Love And Conflict. On one particularly bad night, I wound my lackluster story down with a whimper. My seven-year-old daughter gave me a consolation hug afterwards. “What could I have done better?” I asked her. She answered with this timeless advice: “Every night, you need to have someone either falling in love or fighting.” There you have it, the two great engines of human drama—people moving toward each other in love, and people moving away from each other through conflict.
No Nights (or Chapters) Off. The stories I told my kids often lasted for just one night. Other times, and often due to popular request, a story would continue over many nights or even weeks, with cliffhangers strung along the way. But just because the story on a given night might be “merely” a piece of a larger tale, it still had to be entertaining and survive on its own merits. Each night’s installment had to have a beginning, a middle, and an end. It needed an attention-grabbing opening, swelling problems, a turning point, an edge-of-your-seat climax, and a denouement. When writing a novel, I try to think of every chapter as like one night’s performance. It can’t just be connective tissue between two other chapters; it has to deliver on its own.

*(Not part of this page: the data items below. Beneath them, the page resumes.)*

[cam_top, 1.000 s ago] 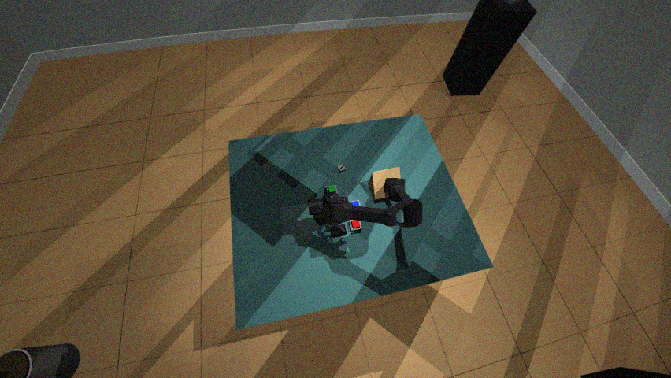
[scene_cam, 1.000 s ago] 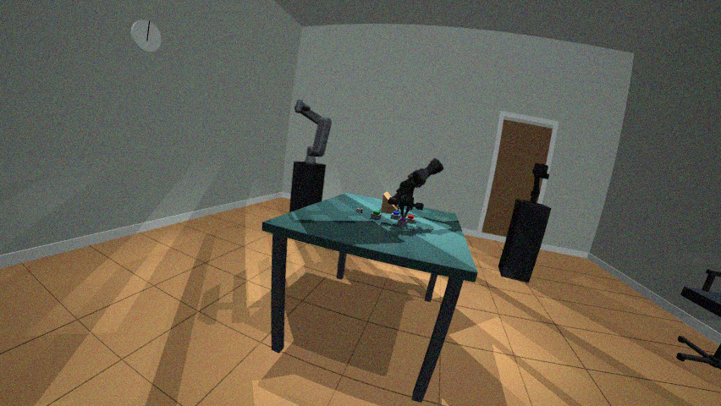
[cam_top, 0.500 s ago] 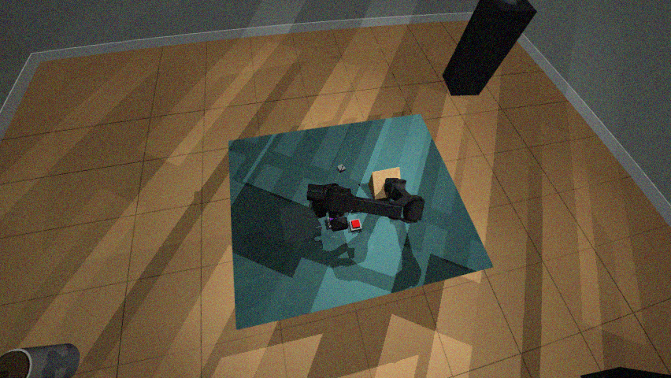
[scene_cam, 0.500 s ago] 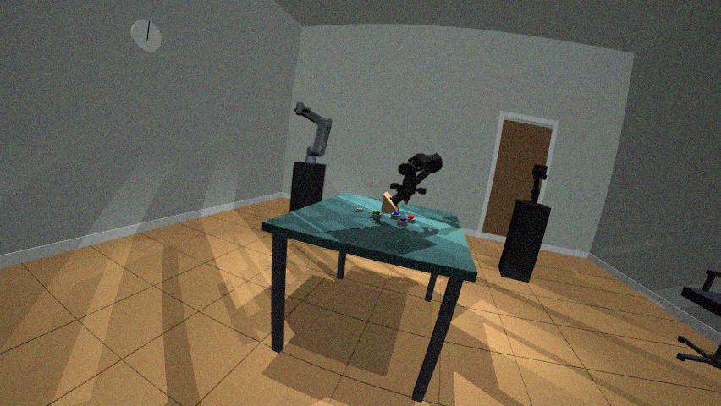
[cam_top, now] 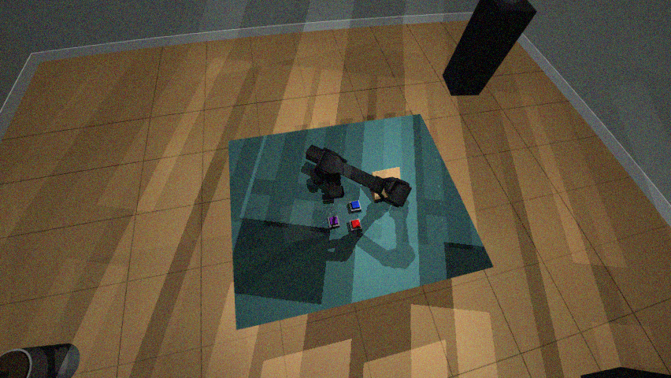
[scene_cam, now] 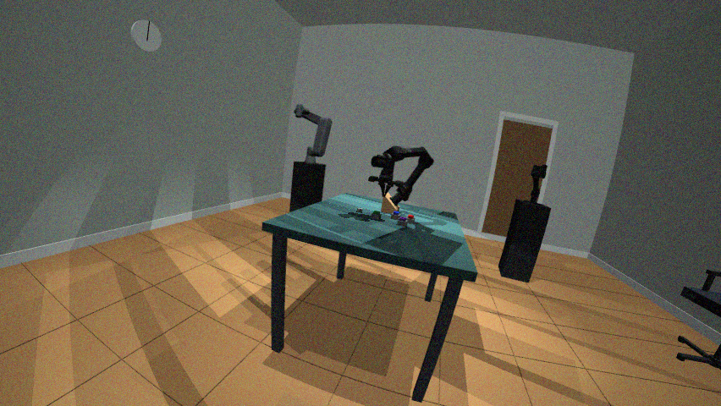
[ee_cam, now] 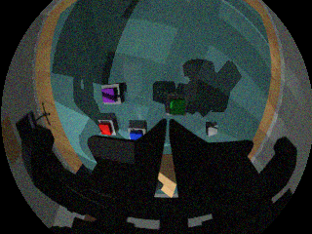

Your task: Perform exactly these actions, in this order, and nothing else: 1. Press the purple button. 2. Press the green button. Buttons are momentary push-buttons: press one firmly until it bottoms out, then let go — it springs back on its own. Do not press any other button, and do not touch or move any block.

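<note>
My gripper [scene_cam: 384,194] [ee_cam: 167,122] is shut with nothing between its fingertips. It hangs above the table, and in the wrist view its tips show just below the green button [scene_cam: 376,215] [ee_cam: 177,106]. The arm hides the green button in the top view. The purple button [cam_top: 333,220] [scene_cam: 403,220] [ee_cam: 109,95] stands apart from the gripper, at the upper left in the wrist view. Its cap is up, with a dark shadow stripe across it.
The red button [cam_top: 355,224] [scene_cam: 410,216] [ee_cam: 105,129] and blue button [cam_top: 355,205] [scene_cam: 396,213] [ee_cam: 136,136] stand near the purple one. A tan wooden block [cam_top: 387,172] [ee_cam: 167,185] is by the arm's base. A small grey block [scene_cam: 359,210] [ee_cam: 212,130] lies beyond the green button.
</note>
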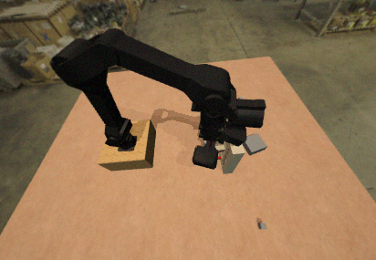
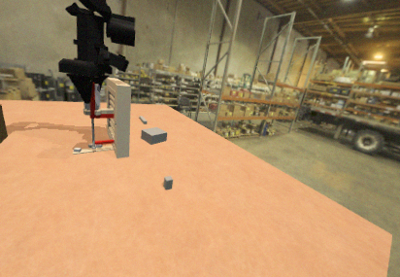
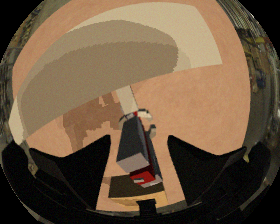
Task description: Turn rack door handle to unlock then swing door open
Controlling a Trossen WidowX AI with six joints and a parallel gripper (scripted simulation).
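Observation:
The rack's upright pale panel (image 1: 232, 161) (image 2: 123, 126) stands on the table, its slatted side facing the arm. Red brackets join it to the handle side. The upright grey-and-red handle (image 2: 93, 93) (image 3: 131, 145) rises beside it; in the top view the arm mostly hides it. My gripper (image 2: 93, 98) (image 3: 139, 139) points down over the handle and is open, one finger on each side, with gaps showing in the wrist view. Whether a finger touches the handle lower down cannot be told. The door's exact angle and the handle's turn are not clear from these views.
A flat grey block (image 1: 255, 144) (image 2: 154, 136) lies just behind the panel. A thin grey bar (image 2: 143, 120) lies farther back. A small grey block (image 1: 262, 225) (image 2: 168, 183) stands nearer the front. The arm's base is on a wooden block (image 1: 130, 161).

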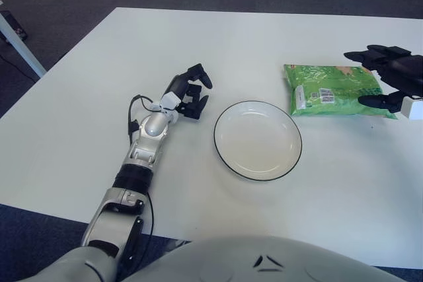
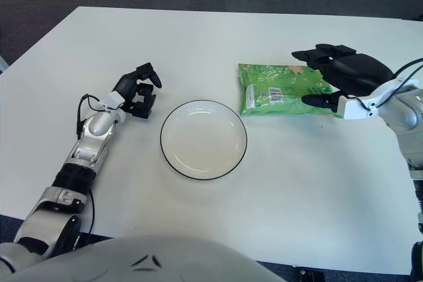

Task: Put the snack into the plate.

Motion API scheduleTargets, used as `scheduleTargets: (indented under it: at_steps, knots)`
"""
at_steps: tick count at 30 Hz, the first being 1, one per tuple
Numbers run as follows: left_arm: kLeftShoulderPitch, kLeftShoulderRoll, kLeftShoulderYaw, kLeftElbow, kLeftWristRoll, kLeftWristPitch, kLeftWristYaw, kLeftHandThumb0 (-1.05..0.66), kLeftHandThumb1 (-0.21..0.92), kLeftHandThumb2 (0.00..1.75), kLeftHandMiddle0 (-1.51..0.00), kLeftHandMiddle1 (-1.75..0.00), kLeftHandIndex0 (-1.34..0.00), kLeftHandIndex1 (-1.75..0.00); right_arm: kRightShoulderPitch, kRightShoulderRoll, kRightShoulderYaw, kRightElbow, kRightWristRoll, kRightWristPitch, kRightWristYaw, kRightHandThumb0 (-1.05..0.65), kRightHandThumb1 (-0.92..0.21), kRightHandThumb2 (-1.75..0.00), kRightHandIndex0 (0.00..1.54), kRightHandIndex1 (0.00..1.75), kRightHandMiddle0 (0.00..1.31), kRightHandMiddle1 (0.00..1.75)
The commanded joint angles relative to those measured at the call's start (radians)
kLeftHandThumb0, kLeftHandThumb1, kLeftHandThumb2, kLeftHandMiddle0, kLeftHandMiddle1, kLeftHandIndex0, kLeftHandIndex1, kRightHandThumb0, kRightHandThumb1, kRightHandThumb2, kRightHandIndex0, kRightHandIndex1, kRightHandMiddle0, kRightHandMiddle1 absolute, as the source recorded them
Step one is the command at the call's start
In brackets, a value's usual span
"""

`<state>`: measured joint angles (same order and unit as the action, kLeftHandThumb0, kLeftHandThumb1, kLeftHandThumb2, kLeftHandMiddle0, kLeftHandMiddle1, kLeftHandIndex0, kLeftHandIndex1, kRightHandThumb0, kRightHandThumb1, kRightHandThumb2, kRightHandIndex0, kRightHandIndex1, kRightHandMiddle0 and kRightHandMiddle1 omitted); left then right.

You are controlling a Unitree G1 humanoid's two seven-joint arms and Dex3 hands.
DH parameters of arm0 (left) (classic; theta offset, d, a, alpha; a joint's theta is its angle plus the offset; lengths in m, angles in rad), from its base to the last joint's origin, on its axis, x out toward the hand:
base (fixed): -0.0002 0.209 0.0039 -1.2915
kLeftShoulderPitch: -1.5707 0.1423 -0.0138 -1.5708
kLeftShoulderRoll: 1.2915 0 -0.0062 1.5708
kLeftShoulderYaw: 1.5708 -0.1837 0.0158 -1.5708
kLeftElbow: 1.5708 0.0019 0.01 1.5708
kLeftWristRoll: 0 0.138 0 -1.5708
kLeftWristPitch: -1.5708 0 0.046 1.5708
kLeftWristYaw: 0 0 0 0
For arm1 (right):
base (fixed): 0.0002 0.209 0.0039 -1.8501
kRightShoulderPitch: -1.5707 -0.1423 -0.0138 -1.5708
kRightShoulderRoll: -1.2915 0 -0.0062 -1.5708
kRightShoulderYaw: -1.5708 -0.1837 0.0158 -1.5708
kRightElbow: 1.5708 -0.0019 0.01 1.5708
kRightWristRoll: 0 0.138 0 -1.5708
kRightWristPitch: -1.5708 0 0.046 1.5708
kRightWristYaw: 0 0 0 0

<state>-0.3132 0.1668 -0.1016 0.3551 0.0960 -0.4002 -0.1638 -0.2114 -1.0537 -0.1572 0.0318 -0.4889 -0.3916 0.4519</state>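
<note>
The right hand (image 2: 340,77) hovers at the far right end of the snack (image 2: 283,89), palm turned toward it, fingers (image 2: 310,54) spread wide with one above the bag's top edge and the thumb low by its near edge. The left hand (image 1: 188,94) lies left of the snack, fingers curled, forearm stretched out.

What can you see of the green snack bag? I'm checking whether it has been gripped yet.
The snack bag is a flat green foil-like packet with a white label patch, lying on the white table right of the plate, not in it. The right hand brackets its right end, fingers spread, not closed.
</note>
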Motion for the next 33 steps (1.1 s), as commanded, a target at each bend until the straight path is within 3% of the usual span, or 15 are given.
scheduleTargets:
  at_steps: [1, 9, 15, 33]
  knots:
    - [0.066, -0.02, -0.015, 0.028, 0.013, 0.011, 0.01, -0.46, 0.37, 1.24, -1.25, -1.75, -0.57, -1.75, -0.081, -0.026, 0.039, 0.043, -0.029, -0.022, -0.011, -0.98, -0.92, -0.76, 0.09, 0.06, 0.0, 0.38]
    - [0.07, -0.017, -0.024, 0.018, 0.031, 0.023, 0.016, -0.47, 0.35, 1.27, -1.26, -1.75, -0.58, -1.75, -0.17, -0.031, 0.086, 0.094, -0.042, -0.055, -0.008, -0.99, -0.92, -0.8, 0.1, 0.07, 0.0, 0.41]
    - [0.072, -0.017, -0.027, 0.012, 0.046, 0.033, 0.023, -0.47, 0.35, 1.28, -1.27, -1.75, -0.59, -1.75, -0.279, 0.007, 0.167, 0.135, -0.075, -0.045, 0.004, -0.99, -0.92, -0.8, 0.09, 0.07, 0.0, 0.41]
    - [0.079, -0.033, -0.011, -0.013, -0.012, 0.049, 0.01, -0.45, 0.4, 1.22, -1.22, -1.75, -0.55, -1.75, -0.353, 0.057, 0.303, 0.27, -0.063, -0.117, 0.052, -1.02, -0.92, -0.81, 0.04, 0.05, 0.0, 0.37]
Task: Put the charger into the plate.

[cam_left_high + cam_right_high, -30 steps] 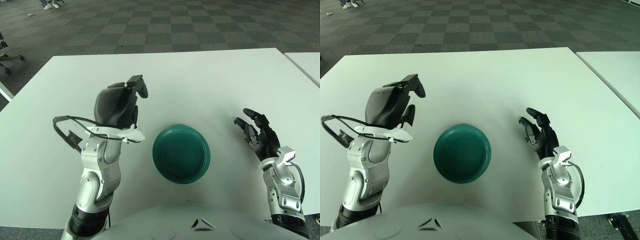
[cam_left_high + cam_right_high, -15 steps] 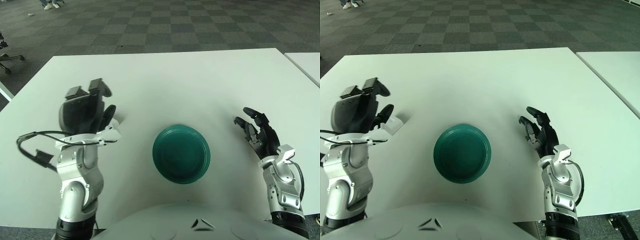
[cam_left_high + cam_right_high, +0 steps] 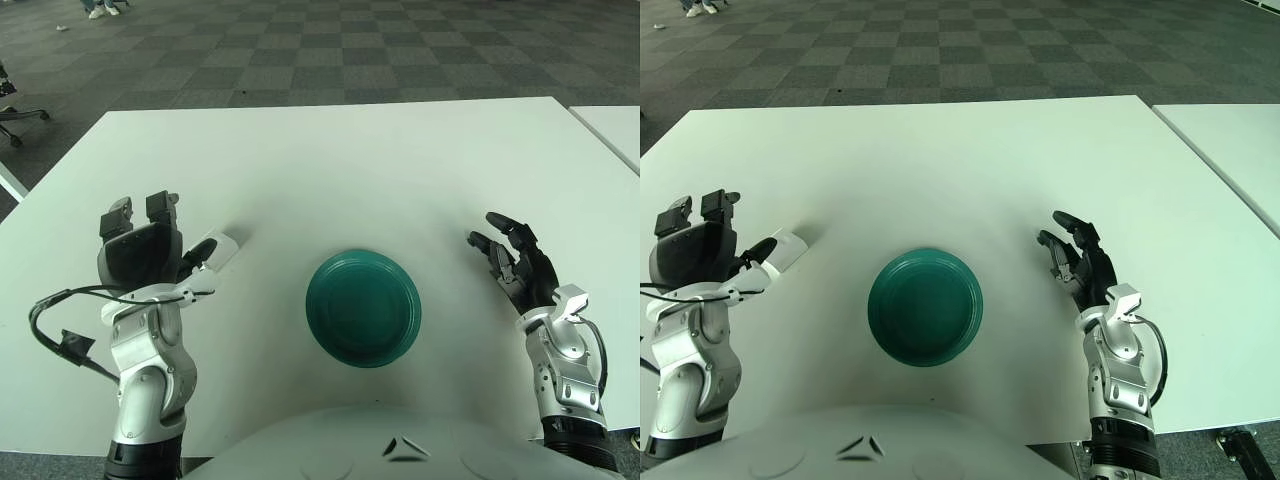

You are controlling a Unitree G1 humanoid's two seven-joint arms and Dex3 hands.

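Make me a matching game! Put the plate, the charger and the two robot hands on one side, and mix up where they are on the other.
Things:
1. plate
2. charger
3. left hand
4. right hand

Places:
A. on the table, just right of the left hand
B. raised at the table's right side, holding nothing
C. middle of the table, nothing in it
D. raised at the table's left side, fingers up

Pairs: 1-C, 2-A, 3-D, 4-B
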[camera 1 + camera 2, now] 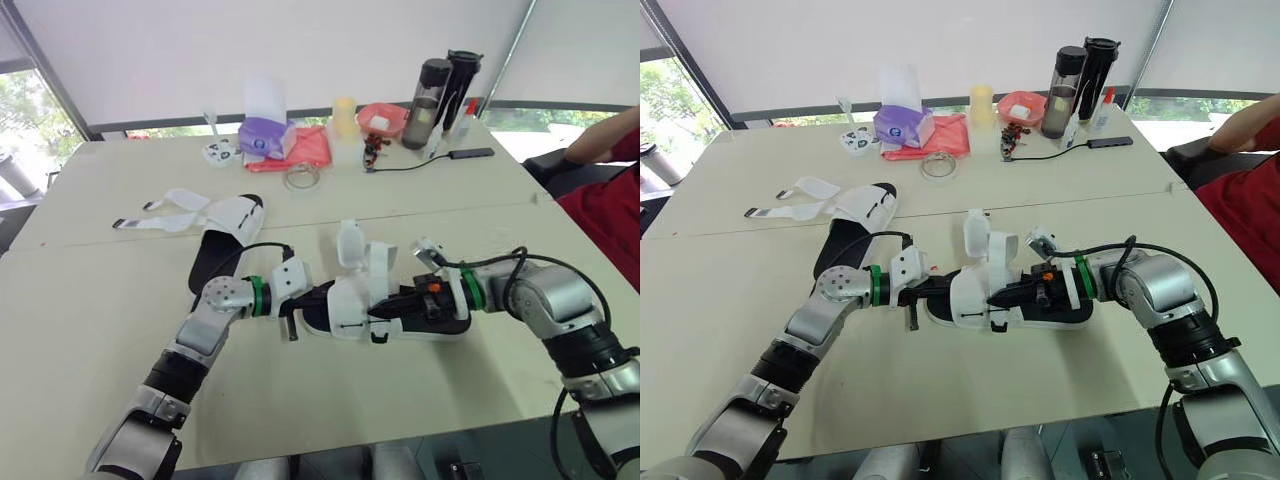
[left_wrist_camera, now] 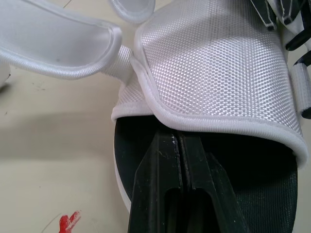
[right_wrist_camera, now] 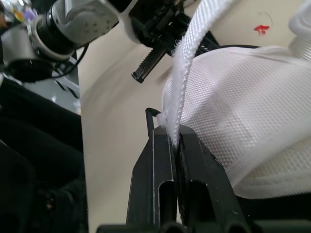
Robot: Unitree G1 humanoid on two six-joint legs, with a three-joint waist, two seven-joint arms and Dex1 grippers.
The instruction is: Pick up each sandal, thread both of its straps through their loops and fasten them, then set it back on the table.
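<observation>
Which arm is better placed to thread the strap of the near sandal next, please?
Right. The right claw pinches a white strap of the near sandal and can likely feed it through, while the left claw clamps the black sole, steadying the shoe.

The pale beige counter (image 1: pixel 100 330) has a seam running left to right across its middle. The near sandal (image 1: pixel 350 310) rests on the near half, white upper over black sole. A second sandal (image 1: pixel 225 235) lies farther left across the seam, straps spread open. Toward the far edge sit a purple pack (image 1: pixel 265 137), red cloth (image 1: pixel 305 150), tape roll (image 1: pixel 300 178), yellow cup (image 1: pixel 344 118), red bowl (image 1: pixel 382 120), two dark bottles (image 1: pixel 432 90) and a black cable (image 1: pixel 400 166).
</observation>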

Great stories are meant to be shared with others.Draft Without Anxiety. Writers are experts at finding reasons not to write. We make excuses like, “I’ll start writing after I’ve done a bit more research.” Or, “I’m just not feeling inspired. I’ll write when the mood strikes.” But when you’ve got kids ravenous for new material sitting in front of you, you just have to go with what you’ve got. Funny enough, I often found that when I winged it, I often came up with my best stuff. Perhaps the pressure woke something up in me. You can take a similar approach to drafting your more “serious” literary work: simply sit down at the computer and start writing, as if the audience was waiting for it, and you were abruptly shoved out on stage. You might be surprised by the results.
Revise Quickly and Without a Second Thought. Keep Only What Works. There are so many reasons people hold on to bad material: they worked really hard on it; a critique partner told them it was great; it fulfills this or that favorite theory of good storytelling; they did a ton of research on it. But in front of a live audience, the origin and rationale of your story simply do not matter. All that matters is if those eyes are locked on you. Are they paying attention, or not? Thus, be relentless and unsentimental in cutting boring or complicated material. The moment the story is flagging, just skip to anything that your audience seems to like. Don’t even question it. In front of my kids, I often would cut off a story midway and start in an entirely new direction. I’d go back to the last time they seemed to be paying attention and dig deeper there. I’d even steal material from another story, my own or someone else’s. Anything to keep them focused.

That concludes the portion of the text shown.